Work required
How many of the lines below hold "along"? Only the number, please.

Raw data
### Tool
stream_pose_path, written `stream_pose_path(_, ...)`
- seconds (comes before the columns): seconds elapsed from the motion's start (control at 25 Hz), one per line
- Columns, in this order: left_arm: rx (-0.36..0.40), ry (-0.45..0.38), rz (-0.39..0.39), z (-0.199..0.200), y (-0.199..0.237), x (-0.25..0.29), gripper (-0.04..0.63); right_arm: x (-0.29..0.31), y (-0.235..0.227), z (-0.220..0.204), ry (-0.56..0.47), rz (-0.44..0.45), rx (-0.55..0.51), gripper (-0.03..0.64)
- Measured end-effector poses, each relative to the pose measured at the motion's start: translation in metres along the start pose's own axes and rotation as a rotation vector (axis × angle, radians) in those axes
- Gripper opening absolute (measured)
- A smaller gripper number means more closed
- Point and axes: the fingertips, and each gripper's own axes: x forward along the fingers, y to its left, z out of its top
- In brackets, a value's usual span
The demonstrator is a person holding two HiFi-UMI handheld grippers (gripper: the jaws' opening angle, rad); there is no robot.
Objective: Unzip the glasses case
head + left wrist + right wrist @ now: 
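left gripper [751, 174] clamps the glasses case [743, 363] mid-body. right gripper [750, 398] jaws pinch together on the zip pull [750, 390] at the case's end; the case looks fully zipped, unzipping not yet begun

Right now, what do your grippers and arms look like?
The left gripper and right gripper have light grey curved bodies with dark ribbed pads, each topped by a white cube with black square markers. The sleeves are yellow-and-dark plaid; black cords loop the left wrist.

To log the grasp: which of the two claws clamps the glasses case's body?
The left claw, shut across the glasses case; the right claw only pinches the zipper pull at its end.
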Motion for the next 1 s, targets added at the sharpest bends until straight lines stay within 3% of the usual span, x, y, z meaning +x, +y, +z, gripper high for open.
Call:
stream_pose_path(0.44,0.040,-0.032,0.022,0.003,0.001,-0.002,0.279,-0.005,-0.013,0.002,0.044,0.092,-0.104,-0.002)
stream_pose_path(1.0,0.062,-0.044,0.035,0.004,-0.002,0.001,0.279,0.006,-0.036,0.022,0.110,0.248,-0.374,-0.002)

Exercise response
2